▶ _WHAT TO PRODUCE_: Would you please return the lines of the entries below starting at the line that has "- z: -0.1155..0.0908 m" and ending at the line that has "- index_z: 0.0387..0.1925", both included, exactly as they are?
** DATA FOR THIS EXERCISE follows **
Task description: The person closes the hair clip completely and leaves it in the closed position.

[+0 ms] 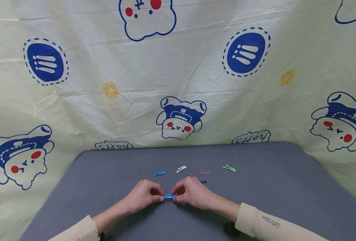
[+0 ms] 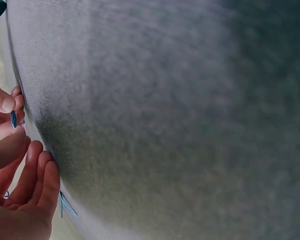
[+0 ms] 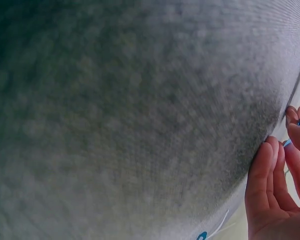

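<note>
A light-blue snap hair clip point(image 1: 169, 196) spans the short gap between both hands, just over the grey table. My left hand point(image 1: 144, 194) pinches its left end between thumb and fingers. At the opposite end, my right hand point(image 1: 193, 193) holds it in a similar pinch. Fingertips cover both tips of the clip. In the left wrist view, only a narrow dark-blue edge of the clip point(image 2: 13, 119) shows between the hands. From the right wrist, a small blue sliver point(image 3: 287, 142) appears beside the right fingers.
Beyond the hands lie a blue clip point(image 1: 159, 173), a white clip point(image 1: 181, 169), a mauve clip point(image 1: 204, 171) and a green clip point(image 1: 229, 168). A dark-blue clip point(image 1: 203, 181) is partly hidden behind the right hand. A printed curtain point(image 1: 196, 73) hangs behind the grey table point(image 1: 105, 174).
</note>
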Action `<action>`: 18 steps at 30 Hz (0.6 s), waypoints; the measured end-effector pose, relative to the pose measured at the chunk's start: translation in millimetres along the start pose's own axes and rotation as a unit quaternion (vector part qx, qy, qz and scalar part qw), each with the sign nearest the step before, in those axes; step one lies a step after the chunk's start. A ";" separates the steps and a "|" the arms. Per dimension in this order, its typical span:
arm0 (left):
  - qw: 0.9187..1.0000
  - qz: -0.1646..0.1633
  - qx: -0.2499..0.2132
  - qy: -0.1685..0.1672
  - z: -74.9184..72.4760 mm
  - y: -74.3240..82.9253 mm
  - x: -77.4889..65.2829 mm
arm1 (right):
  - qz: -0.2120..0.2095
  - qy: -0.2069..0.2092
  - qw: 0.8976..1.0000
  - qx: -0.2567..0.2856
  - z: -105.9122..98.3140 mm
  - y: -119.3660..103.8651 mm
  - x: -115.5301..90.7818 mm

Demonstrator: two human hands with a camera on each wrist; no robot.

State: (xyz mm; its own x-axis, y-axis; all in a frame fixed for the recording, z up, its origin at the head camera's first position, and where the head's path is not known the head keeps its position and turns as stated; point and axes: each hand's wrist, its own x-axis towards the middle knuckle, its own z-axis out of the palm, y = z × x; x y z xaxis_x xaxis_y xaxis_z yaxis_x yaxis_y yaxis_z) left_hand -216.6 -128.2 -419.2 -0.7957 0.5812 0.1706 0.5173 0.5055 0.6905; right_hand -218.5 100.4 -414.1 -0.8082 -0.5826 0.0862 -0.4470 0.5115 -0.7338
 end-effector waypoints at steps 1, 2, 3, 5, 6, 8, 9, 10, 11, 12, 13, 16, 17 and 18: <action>1.000 0.001 0.002 0.000 0.0 -0.7 -0.1 | 0.001 -0.003 1.000 0.003 0.4 0.1 0.6; 1.000 0.002 0.004 0.000 0.0 -1.5 -0.2 | 0.002 -0.006 1.000 0.004 0.7 0.3 1.0; 1.000 0.003 0.005 0.000 0.2 -2.3 -0.2 | 0.002 -0.009 1.000 0.005 1.2 0.6 1.5; 1.000 0.006 0.008 0.000 0.7 -4.0 -0.3 | 0.004 -0.016 1.000 0.005 2.1 1.6 2.6; 1.000 0.007 0.009 0.000 1.0 -4.9 -0.1 | 0.007 -0.019 1.000 0.005 2.4 2.0 3.0; 1.000 0.009 0.011 -0.001 1.2 -6.8 0.5 | 0.010 -0.023 1.000 0.004 3.1 3.3 4.0; 1.000 0.010 0.013 -0.001 1.3 -7.7 1.1 | 0.010 -0.024 1.000 0.004 3.6 3.7 4.3; 1.000 0.012 0.015 -0.001 1.2 -8.6 1.7 | 0.010 -0.026 1.000 0.004 3.9 4.1 4.5; 1.000 0.013 0.018 -0.001 1.2 -9.4 2.4 | 0.011 -0.027 1.000 0.004 4.1 4.4 4.7; 1.000 0.014 0.022 -0.002 1.2 -10.2 3.1 | 0.011 -0.028 1.000 0.004 4.2 4.7 4.9; 1.000 0.015 0.024 -0.003 1.2 -10.8 3.8 | 0.011 -0.029 1.000 0.002 4.2 4.8 5.1; 0.999 0.018 0.031 -0.003 1.2 -12.2 5.8 | 0.010 -0.027 1.000 -0.002 4.1 4.8 5.8; 0.999 0.018 0.032 -0.003 1.2 -12.4 6.2 | 0.009 -0.026 1.000 -0.004 3.8 4.6 6.0; 0.999 0.018 0.032 -0.003 1.2 -12.5 6.5 | 0.007 -0.024 1.000 -0.007 3.7 4.4 6.2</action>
State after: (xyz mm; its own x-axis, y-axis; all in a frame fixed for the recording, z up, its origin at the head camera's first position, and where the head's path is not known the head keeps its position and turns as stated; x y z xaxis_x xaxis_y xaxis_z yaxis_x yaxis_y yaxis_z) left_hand -227.9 -130.0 -427.5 -0.7745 0.6031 0.1908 0.5651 0.5241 0.6372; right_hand -224.0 96.7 -419.3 -0.7950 -0.6050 0.0429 -0.4410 0.5280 -0.7258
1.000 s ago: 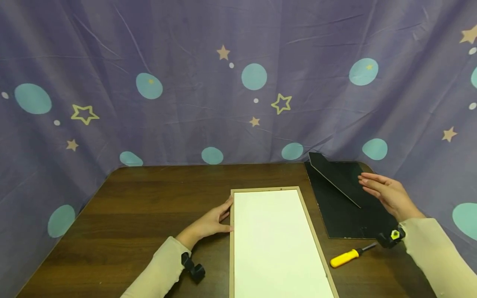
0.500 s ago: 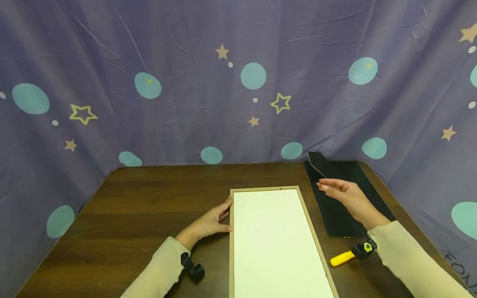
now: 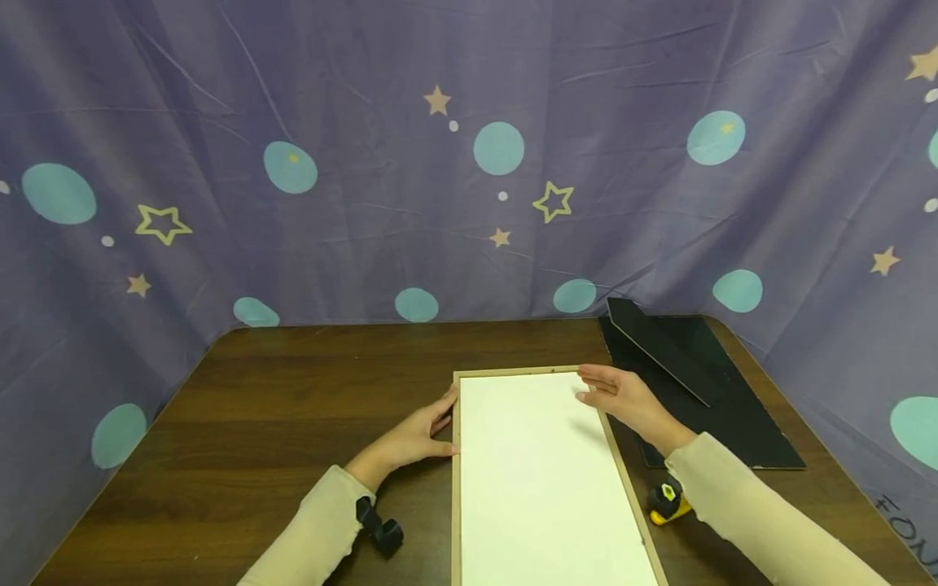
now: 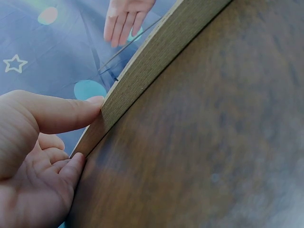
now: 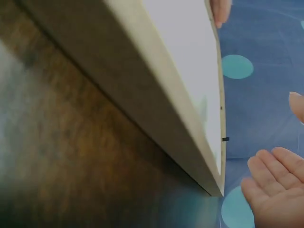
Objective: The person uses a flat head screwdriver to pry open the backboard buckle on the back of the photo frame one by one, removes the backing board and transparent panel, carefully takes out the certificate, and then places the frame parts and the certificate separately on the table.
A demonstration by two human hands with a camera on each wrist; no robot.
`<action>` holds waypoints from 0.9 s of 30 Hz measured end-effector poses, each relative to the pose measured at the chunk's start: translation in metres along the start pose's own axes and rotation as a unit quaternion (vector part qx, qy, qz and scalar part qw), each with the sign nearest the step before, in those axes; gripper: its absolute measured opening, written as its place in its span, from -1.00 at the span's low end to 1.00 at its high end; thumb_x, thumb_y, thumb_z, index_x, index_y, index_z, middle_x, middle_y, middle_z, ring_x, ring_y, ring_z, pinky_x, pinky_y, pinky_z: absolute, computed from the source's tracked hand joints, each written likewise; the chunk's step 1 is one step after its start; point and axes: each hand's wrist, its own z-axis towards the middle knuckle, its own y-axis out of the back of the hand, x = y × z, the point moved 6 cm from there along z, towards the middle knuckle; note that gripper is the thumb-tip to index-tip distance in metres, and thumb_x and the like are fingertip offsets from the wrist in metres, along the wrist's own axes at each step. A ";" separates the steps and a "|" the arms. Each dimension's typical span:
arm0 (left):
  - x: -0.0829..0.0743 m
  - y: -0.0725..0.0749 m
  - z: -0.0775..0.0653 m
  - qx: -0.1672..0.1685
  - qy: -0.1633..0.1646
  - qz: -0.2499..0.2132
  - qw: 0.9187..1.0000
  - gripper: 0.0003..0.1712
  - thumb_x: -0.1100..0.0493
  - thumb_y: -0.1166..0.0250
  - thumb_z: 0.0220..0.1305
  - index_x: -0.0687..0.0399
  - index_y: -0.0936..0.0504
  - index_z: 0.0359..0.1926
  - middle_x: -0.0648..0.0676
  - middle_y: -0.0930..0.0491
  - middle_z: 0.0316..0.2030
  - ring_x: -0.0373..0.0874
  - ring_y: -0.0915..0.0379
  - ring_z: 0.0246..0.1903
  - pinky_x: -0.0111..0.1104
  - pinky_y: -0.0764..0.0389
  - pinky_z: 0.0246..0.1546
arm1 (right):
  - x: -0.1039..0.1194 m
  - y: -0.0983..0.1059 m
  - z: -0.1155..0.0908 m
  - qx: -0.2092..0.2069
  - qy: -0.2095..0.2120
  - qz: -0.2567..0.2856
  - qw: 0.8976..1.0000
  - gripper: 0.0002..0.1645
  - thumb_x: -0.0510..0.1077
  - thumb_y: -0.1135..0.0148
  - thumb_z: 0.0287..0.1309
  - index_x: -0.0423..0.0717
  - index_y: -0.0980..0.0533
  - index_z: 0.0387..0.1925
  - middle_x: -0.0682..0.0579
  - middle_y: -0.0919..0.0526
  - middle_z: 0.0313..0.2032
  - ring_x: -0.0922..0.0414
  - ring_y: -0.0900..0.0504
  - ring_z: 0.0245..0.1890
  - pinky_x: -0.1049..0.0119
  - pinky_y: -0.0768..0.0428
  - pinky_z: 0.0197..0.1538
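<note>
A light wooden picture frame (image 3: 457,521) lies on the table with a plain white panel (image 3: 542,488) inside it. At its left side, my left hand (image 3: 410,435) touches the frame with thumb and fingers spread apart; in the left wrist view the thumb (image 4: 66,115) lies against the frame's upper edge and a finger sits low on its side. My right hand (image 3: 623,400) hovers over the frame's far right corner, holding nothing, its fingers extended. In the right wrist view its palm (image 5: 280,202) faces the camera, beyond the frame's corner.
Right of the frame, a black backing board (image 3: 755,443) lies flat with its black stand flap (image 3: 655,342) tilted up. A screwdriver's yellow handle (image 3: 670,514) shows partly behind the right wrist's black camera. A purple patterned curtain (image 3: 366,203) hangs behind the brown table (image 3: 293,382).
My right hand has moved left from over the black backing board to the frame's far right corner. My left hand has stayed at the frame's left side.
</note>
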 end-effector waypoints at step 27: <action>0.000 0.000 0.000 0.001 0.003 0.000 1.000 0.11 0.40 -0.33 0.10 0.40 0.31 0.41 0.29 0.43 0.44 0.08 0.47 0.43 -0.12 0.00 0.38 | -0.034 -0.001 0.022 0.036 0.031 -0.119 0.992 -0.11 -0.03 -0.38 0.03 -0.20 -0.23 0.35 -0.20 -0.25 0.34 -0.20 -0.16 0.35 -0.18 -0.15 0.35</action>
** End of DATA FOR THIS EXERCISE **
▶ _OUTPUT FOR THIS EXERCISE_:
  - z: -0.1155..0.0908 m
  - qx: -0.2092..0.2069
  - qy: -0.2095..0.2120
  - qz: -0.2567..0.2856
  - qw: 0.8976..1.0000
  - gripper: 0.0002..0.1645
  - thumb_x: -0.0510..0.1077
  - thumb_y: -0.1135..0.0148
  - thumb_z: 0.0287..0.1309
  - index_x: -0.0423..0.0717
  - index_y: -0.0980..0.0533
  - index_z: 0.0387..0.1925

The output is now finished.